**Problem details**
Copy out the lines of the records below, and only those lines, from the one with "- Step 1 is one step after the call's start" through the one with "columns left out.", exactly as they appear.

[Records from a data collection]
*** Block opens ***

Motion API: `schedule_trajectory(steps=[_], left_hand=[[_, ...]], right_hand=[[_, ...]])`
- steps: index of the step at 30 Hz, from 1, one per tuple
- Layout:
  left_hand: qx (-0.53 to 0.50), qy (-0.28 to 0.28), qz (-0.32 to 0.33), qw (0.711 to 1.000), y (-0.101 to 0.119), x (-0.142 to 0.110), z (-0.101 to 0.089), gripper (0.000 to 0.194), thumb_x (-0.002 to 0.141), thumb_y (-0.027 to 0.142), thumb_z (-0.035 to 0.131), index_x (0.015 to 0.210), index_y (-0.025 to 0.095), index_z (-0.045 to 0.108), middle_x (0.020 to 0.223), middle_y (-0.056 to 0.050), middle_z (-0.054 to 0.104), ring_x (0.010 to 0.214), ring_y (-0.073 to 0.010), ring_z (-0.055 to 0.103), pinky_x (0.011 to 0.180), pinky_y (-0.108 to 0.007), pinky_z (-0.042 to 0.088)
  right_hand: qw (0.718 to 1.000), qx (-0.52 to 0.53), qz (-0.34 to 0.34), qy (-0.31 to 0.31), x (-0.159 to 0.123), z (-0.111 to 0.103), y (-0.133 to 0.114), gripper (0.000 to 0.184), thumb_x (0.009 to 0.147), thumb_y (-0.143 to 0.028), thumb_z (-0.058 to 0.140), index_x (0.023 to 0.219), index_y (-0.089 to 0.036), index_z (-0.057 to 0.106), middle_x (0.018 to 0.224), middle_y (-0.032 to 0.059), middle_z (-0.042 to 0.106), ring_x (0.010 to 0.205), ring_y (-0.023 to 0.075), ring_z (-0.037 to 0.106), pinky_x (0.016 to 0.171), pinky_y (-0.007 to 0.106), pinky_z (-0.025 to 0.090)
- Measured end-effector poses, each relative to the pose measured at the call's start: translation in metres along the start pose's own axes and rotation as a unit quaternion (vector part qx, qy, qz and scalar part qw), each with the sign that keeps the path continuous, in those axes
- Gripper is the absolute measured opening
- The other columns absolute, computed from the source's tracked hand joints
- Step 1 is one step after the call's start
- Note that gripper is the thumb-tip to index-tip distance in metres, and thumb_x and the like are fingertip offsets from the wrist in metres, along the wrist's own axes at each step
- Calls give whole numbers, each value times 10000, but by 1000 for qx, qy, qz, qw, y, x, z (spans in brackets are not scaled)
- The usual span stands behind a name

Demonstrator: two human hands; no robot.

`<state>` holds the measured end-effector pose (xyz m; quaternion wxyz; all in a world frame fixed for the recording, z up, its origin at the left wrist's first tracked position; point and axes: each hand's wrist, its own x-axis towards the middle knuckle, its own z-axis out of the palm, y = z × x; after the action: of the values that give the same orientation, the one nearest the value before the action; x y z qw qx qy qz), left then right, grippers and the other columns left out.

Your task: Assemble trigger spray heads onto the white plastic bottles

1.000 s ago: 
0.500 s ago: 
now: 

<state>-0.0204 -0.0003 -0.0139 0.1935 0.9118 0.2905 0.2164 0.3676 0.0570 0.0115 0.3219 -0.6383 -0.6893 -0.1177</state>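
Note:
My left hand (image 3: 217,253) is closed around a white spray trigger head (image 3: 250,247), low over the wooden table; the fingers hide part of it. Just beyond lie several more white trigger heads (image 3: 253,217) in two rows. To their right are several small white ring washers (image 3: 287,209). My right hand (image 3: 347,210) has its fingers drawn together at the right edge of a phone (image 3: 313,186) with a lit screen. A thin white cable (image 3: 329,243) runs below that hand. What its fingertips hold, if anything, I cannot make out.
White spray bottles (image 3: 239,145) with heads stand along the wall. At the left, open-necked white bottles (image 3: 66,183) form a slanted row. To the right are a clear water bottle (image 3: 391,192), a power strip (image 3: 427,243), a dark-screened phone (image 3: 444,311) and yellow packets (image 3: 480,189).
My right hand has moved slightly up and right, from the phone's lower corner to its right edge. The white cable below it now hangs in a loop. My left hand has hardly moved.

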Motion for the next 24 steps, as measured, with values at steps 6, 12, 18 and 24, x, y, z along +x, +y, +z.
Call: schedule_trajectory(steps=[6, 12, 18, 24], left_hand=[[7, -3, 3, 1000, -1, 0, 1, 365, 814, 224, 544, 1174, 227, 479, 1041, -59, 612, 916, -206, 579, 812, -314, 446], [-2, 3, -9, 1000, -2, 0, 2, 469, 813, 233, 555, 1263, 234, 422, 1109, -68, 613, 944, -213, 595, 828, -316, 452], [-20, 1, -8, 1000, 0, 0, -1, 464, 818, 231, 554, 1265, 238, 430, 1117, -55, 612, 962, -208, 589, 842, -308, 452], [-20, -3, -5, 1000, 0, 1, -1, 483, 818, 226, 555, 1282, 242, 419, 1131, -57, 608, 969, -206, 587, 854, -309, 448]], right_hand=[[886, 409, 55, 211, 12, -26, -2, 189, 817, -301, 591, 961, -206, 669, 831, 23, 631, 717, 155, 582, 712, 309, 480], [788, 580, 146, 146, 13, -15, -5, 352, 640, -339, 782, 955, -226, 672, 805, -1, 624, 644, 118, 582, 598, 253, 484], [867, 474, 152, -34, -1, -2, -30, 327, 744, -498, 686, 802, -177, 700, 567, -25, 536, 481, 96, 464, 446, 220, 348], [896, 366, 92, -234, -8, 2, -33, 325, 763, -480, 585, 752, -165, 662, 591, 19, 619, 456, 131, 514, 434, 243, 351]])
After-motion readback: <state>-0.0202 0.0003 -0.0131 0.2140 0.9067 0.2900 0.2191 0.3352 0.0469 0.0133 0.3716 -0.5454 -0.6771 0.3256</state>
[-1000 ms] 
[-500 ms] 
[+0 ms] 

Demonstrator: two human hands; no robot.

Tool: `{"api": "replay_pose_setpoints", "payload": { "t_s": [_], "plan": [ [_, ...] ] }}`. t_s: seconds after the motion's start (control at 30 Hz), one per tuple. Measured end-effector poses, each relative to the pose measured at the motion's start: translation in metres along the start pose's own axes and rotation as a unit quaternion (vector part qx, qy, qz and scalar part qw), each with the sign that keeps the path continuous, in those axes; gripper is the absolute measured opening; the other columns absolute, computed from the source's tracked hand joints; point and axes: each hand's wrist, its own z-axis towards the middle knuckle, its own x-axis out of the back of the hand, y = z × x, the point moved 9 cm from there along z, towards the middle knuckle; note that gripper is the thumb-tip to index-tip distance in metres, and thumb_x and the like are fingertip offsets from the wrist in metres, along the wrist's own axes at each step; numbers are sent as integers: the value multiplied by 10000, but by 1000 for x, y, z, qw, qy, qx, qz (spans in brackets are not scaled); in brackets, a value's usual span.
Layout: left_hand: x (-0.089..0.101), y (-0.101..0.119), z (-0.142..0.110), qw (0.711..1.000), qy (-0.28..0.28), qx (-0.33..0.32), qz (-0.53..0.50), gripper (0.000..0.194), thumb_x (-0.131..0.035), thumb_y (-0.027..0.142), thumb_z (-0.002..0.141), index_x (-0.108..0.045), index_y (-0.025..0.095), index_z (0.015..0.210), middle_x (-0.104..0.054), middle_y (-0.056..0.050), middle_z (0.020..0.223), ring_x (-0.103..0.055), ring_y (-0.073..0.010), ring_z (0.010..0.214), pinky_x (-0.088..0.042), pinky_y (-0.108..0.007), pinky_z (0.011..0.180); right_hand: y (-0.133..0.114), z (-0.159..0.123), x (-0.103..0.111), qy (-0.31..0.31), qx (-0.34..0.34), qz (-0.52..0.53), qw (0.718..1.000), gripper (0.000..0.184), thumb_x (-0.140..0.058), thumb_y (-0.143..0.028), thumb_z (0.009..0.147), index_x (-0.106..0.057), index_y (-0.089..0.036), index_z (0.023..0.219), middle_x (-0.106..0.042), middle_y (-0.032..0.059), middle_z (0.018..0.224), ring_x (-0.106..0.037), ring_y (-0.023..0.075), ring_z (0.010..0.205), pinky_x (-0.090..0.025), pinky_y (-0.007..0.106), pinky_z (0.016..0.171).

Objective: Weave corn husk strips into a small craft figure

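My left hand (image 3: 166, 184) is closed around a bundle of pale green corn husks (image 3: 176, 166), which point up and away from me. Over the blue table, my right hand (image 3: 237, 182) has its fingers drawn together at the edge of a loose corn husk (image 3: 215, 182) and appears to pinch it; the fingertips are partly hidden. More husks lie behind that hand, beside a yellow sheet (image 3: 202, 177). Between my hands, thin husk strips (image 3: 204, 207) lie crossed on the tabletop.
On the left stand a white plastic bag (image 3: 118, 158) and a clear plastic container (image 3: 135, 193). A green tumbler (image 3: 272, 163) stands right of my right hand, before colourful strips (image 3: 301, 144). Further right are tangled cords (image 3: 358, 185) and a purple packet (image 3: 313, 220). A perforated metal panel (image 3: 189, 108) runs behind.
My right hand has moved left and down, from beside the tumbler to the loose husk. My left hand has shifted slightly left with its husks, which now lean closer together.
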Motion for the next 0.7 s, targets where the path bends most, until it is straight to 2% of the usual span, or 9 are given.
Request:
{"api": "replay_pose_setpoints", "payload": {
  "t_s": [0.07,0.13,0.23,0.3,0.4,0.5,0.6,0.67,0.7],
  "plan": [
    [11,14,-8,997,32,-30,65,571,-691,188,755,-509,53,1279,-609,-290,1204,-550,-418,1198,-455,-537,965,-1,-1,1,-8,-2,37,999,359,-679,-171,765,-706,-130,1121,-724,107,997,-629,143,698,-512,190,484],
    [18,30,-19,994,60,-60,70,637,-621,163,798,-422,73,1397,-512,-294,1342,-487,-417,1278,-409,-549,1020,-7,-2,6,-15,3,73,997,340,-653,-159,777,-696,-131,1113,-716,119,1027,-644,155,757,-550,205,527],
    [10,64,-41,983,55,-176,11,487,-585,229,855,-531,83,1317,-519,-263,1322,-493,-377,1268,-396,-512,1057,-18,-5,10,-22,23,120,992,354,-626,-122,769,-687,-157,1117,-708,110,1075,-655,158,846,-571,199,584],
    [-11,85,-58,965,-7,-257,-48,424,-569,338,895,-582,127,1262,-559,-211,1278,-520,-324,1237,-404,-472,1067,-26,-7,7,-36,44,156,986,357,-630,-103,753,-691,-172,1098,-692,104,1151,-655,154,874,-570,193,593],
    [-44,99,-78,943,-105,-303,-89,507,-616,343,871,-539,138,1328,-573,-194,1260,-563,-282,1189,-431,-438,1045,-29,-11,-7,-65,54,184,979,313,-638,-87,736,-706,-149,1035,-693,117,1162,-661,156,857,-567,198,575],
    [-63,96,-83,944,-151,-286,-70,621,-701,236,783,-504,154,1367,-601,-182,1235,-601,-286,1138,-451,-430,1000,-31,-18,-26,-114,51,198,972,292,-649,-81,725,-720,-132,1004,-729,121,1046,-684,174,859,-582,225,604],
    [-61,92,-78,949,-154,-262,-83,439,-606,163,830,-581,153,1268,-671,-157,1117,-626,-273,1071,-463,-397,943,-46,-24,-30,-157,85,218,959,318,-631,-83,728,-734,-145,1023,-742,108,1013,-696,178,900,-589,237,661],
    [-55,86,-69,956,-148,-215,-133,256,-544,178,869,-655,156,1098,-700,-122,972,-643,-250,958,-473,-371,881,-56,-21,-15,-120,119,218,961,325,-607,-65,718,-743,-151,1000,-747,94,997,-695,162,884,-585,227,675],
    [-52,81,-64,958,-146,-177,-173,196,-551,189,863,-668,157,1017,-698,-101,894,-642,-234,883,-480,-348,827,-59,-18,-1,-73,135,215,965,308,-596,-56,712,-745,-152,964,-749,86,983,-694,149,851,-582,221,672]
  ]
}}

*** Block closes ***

**Your response**
- Step 1 is one step after the call's start
- Note that gripper is the thumb-tip to index-tip distance in metres, and thumb_x and the like are fingertip offsets from the wrist in metres, along the wrist's own axes at each step
- Calls give whole numbers, each value times 10000, but by 1000 for qx, qy, qz, qw, y, x, z (spans in brackets are not scaled)
- The usual span stands behind a name

Demonstrator: two human hands; no robot.

`<state>` holds the measured end-effector pose (xyz m; quaternion wxyz; all in a world frame fixed for the recording, z up, its origin at the left wrist's first tracked position; point and axes: each hand's wrist, its own x-axis towards the middle knuckle, its own z-axis out of the palm, y = z × x; after the action: of the values that give the same orientation, the one nearest the value before the action; x y z qw qx qy qz), left then right, grippers and the other columns left out.

Nothing else is needed to complete the answer.